Material for this exercise START

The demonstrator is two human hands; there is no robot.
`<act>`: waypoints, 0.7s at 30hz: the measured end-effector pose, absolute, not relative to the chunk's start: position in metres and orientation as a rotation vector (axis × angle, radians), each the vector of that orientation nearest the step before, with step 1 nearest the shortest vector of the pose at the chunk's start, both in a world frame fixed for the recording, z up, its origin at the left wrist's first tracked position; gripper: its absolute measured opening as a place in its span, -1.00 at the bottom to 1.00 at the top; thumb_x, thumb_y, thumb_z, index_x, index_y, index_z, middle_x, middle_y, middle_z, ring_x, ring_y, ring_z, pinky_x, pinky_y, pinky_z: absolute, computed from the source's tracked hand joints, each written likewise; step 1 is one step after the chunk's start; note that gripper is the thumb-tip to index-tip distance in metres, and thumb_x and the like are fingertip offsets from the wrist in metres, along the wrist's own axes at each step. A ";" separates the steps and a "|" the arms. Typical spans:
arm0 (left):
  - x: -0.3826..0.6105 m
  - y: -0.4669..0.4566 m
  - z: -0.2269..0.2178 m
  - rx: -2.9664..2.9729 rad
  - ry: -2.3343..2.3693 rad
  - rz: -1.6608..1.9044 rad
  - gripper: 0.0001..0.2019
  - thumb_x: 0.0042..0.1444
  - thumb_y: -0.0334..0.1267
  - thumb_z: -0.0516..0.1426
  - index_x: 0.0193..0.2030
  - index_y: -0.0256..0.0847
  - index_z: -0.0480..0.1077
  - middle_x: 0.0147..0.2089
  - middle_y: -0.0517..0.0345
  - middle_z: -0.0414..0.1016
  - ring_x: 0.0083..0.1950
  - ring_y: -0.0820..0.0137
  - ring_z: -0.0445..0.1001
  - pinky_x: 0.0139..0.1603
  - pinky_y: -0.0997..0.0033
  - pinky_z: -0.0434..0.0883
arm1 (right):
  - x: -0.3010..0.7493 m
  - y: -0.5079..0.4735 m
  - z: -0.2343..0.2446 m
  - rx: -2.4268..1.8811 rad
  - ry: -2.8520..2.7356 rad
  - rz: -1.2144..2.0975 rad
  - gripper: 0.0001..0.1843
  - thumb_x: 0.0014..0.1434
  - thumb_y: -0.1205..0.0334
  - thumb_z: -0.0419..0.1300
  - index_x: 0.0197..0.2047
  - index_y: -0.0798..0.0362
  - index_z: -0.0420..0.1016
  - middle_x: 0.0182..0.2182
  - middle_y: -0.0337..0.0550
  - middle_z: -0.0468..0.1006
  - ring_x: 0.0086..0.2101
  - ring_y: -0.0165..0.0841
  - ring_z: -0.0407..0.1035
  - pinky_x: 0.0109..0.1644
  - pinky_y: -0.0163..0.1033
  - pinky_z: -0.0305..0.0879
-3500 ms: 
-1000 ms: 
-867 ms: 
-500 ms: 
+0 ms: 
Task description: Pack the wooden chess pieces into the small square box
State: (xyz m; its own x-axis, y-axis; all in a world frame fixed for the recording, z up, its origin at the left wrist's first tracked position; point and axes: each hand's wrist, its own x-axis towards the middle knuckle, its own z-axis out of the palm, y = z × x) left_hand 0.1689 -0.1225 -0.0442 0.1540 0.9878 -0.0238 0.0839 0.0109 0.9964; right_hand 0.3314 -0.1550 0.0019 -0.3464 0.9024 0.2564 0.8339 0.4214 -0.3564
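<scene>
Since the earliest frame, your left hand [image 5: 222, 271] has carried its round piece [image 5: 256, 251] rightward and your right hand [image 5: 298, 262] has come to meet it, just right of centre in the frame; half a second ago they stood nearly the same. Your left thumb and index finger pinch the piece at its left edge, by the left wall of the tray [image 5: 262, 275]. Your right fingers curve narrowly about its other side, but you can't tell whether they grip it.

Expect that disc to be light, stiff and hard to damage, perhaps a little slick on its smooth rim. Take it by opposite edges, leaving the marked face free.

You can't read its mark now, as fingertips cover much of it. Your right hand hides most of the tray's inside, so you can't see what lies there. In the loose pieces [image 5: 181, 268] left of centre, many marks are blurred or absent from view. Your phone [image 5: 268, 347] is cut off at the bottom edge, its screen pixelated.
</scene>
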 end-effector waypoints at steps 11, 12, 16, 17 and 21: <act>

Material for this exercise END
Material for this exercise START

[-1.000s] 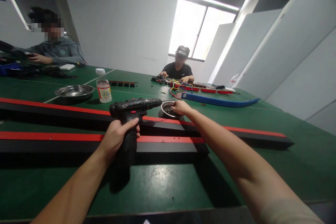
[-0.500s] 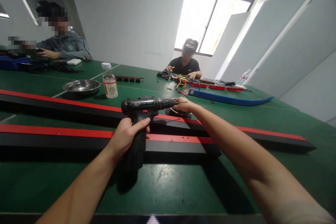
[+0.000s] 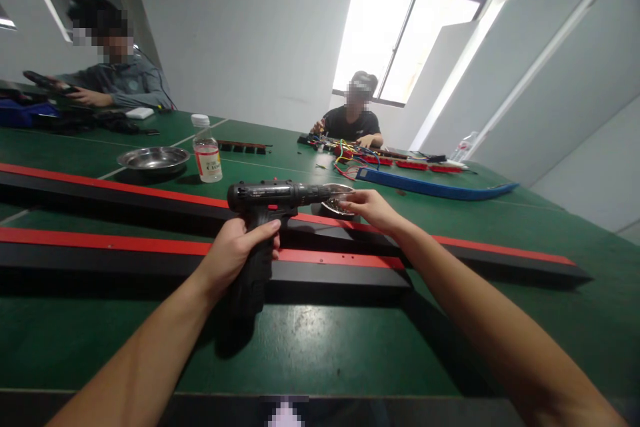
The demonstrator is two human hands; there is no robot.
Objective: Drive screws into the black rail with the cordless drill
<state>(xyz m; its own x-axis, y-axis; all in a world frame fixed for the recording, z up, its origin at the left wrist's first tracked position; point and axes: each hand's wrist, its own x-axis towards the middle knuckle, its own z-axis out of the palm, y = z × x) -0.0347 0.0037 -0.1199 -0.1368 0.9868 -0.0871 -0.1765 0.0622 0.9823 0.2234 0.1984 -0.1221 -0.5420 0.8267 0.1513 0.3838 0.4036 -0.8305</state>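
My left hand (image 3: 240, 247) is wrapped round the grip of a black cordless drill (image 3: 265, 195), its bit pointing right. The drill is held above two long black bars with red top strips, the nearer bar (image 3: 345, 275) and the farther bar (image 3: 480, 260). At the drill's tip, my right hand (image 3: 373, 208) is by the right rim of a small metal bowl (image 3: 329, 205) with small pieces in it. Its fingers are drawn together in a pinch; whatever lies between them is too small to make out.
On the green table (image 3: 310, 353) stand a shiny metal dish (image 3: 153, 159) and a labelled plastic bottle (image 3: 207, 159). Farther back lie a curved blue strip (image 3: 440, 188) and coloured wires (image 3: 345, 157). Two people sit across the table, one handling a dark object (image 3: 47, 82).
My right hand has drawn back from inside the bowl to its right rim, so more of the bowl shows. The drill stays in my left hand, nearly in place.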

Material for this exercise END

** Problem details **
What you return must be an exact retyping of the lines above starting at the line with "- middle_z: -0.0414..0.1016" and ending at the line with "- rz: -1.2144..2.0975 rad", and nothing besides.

** Problem solution **
  - middle_z: -0.0414..0.1016
  - ring_x: 0.0083..0.1950
  - ring_y: -0.0820..0.0137
  - ring_z: -0.0445..0.1001
  - pinky_x: 0.0139..0.1603
  - pinky_y: -0.0997..0.0033
  - pinky_z: -0.0434..0.0883
arm1 (right):
  - x: -0.3010..0.7493 m
  - y: -0.5079..0.4735 m
  - z: -0.2343..0.2446 m
  - rx: -2.4268..1.8811 rad
  - ry: -2.8520..2.7356 rad
  - rz: -1.2144..2.0975 rad

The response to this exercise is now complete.